TASK GOAL: Go through the data below and repeat it exactly, skipping each picture.

- - - - - - -

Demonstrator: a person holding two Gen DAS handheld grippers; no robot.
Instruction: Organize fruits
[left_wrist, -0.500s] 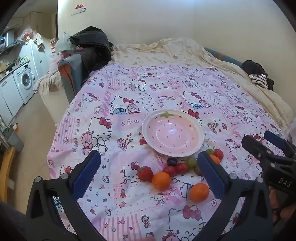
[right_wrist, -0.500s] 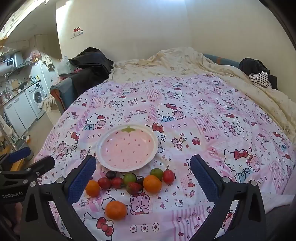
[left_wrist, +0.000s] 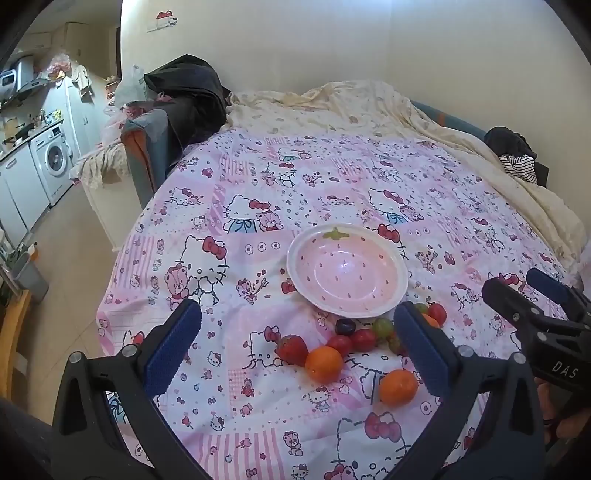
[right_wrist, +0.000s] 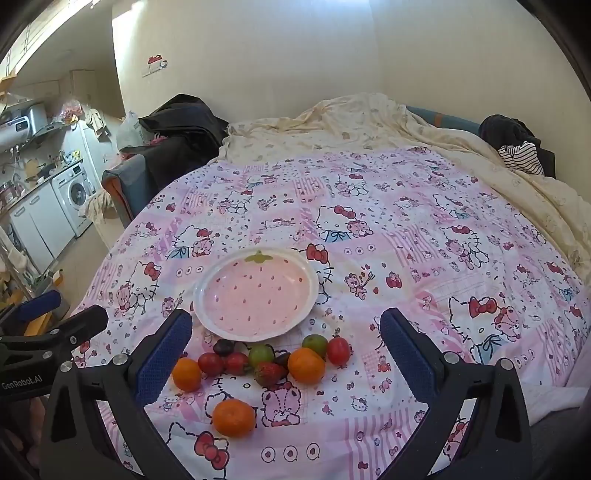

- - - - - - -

RESPONSE FOR THIS EXERCISE:
Demonstrator: a person holding two Gen DAS handheld grippers; no robot.
Instruction: Organize fruits
[left_wrist, -0.500s] 
[right_wrist, -0.500s] 
[left_wrist, +0.000s] 
[right_wrist, +0.000s] 

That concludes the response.